We have cowslips in March and it goes through to moon daisies in April and May, and then scabious and knapweed and one or two orchids coming through. To learn your craft as a good grower of plants, to produce plants which look beautiful and are good for wildlife, is key for me. It [rewilding] has caught on in a way which I feel a bit sad about, if people aren’t being realistic. National treasure and presenter of ITV's hugely popular Love Your Garden, Alan Titchmarsh brings us his month by month almanac of garden knowledge, facts, advice and inspiration. But what saddens me more than anything else is that a well cultivated, well tended, well grown garden is getting disparaged – which is a nonsense.Therefore it’s doing them good, and it’s also doing the blackbirds, the thrushes, the starlings good, who can get worms out of lawns but can’t get them out of long grass, and solitary bees, who can burrow into lawns. A well grown garden with a diversity of plant material with greater biodiversity in it will be much more sustainable for wildlife.

This 7 garden tools gardening tool kit comes with everything you need to take care of your garden including a spacious canvas tote bags and stainless steel tools : hand trowel, hand transplanter, hand cultivator, 5-tine hand rake, root weeder, and bypass pruner. You can rewild your garden for a couple of years if you want, then you keep looking at it and think, ‘It’s really boring. It should not and does not need to replace a well cultivated garden which has a wide range of species in it, which is equally as good and in many cases better for wildlife – and it’s beautiful too. There are plenty of places where it is important – headlands and farms, the countryside in general, woodland and riverbanks, roadside verges.I have a wildflower meadow, which we cut in early September when the seeds have fallen, and taken all the hay and clods of grass off – you have to or it kills what’s underneath – and it won’t get cut again ’til next year.

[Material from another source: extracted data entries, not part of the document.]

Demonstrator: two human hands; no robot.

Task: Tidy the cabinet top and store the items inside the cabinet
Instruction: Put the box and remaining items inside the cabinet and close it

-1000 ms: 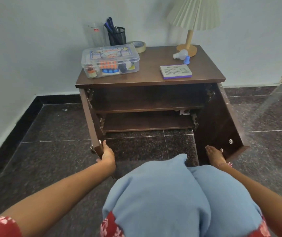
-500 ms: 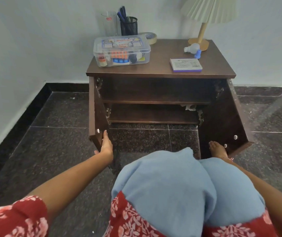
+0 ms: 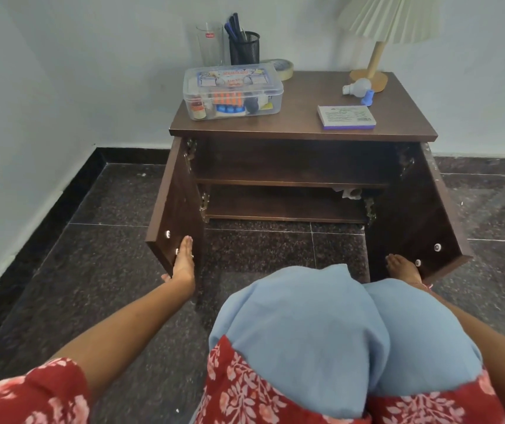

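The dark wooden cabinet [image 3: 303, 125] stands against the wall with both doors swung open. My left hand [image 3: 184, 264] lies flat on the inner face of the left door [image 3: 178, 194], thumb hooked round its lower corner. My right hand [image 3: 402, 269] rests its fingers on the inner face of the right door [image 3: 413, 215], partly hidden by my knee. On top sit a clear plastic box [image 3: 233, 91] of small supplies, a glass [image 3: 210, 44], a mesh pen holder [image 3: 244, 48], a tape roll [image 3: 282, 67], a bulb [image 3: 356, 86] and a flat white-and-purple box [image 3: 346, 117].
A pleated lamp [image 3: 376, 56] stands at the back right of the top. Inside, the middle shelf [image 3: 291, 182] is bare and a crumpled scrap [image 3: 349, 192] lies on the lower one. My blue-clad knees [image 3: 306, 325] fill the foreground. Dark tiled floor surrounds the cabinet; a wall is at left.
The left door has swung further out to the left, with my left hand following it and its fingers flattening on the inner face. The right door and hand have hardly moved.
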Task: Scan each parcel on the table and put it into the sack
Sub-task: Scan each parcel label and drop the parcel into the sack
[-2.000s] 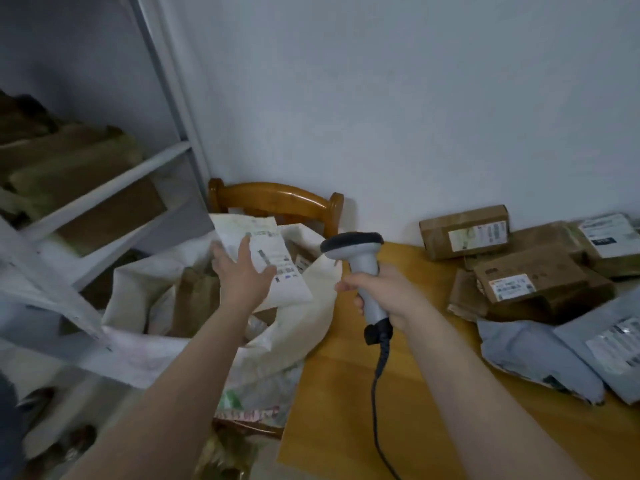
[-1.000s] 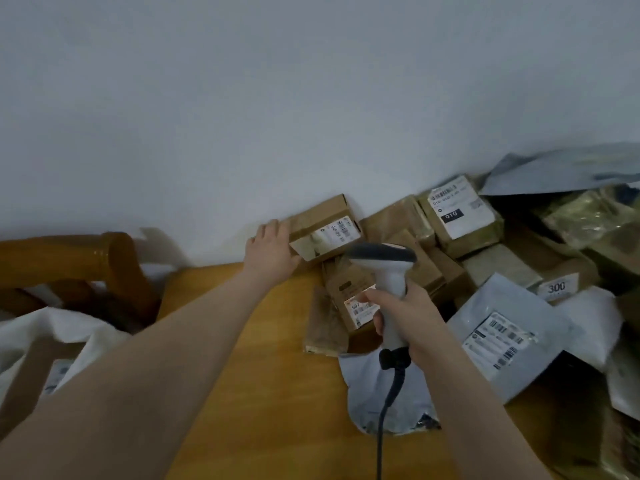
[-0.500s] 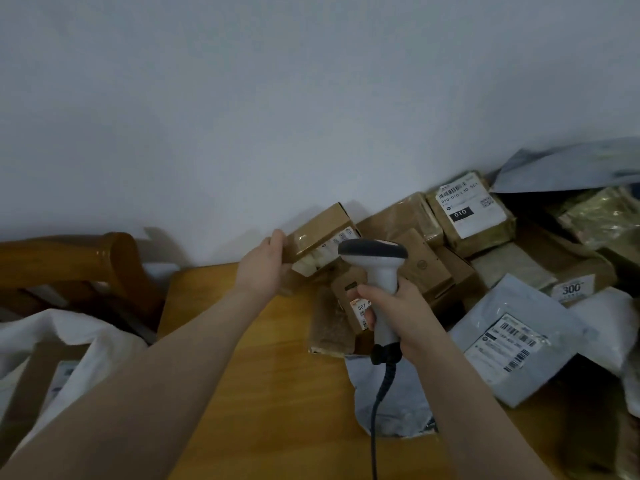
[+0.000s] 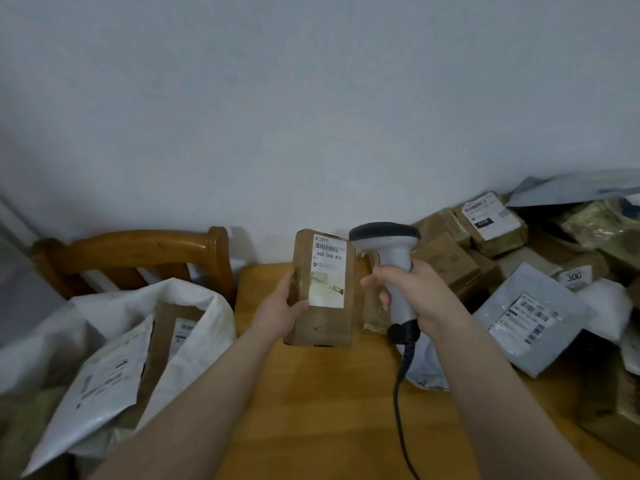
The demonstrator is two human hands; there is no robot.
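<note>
We are holding the small brown cardboard parcel (image 4: 322,320) upright above the orange wooden table (image 4: 329,410), our left hand (image 4: 280,311) gripping its left edge, while our right hand (image 4: 420,294) is wrapping round the handle of the grey corded scanner (image 4: 389,251) just beside it. We are judging the parcel light and stiff, best clasped by its long edges, clear of the white label (image 4: 328,271). The open white sack (image 4: 207,306) to the left is holding a pale plastic mailer (image 4: 100,386) and a brown carton (image 4: 162,341)
</note>
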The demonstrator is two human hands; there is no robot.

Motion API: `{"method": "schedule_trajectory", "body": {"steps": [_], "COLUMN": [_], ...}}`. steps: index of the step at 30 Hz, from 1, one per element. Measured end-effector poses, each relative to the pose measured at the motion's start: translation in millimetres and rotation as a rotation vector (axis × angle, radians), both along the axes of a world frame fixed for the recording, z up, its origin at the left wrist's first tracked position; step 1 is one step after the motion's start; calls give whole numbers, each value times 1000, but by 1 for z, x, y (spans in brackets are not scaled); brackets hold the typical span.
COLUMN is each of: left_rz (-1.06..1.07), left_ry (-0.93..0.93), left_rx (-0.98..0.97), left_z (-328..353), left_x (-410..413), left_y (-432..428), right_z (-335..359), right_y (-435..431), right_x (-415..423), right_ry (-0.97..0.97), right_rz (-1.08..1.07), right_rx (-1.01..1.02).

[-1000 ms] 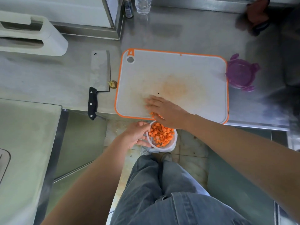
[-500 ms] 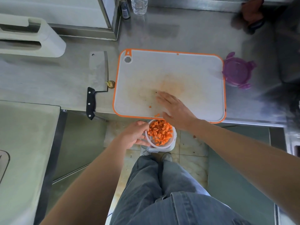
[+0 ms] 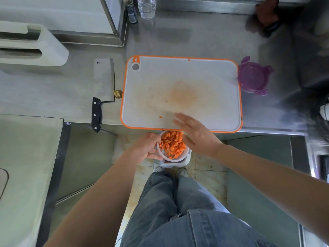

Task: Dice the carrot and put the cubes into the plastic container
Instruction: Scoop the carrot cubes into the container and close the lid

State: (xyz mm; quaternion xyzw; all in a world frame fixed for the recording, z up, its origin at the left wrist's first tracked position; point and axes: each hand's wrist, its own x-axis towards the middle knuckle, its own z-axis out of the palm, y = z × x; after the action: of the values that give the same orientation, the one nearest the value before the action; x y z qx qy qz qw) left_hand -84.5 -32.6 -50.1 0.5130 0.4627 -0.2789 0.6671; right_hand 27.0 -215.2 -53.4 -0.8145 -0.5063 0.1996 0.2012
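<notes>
A clear plastic container (image 3: 186, 159) full of orange carrot cubes (image 3: 172, 143) hangs just below the counter's front edge. My left hand (image 3: 146, 147) grips its left rim. My right hand (image 3: 196, 135) is flat with straight fingers over the near edge of the white, orange-rimmed cutting board (image 3: 210, 97), beside the container's right side. One small carrot cube (image 3: 160, 116) lies alone on the board near its front. An orange stain marks the board's middle.
A cleaver (image 3: 102, 86) lies left of the board, with a carrot end (image 3: 117, 93) beside its blade. A purple lid (image 3: 253, 75) sits at the board's right edge. Two bottles (image 3: 146, 7) stand at the back. A white plastic holder (image 3: 32, 45) is far left.
My right hand has slid rightward along the board's front edge, pushing cubes off into the container. The container now holds more cubes; one cube stays on the board.
</notes>
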Motion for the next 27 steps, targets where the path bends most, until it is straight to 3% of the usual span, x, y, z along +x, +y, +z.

It was seeded as a wildflower meadow with a seed mix that’s good for chalk downlands, which we’re on,” says Titchmarsh. What saddens me more than anything else is that a well cultivated, well tended, well grown garden is getting disparaged – which is a nonsense. Titchmarsh, whose Hampshire garden incorporates a two-acre wildflower meadow filled with native species, adds: “I’ve been organic for 40 years, there are no sprays, I grow plants that are well suited to my soil, two enormous compost heaps that I pile back into the ground. Alan Titchmarsh: ‘Rewilding is not the answer to making our country a green and pleasant land’ The gardening guru and broadcaster has mixed views about the rewilding trend, he tells Hannah Stephenson.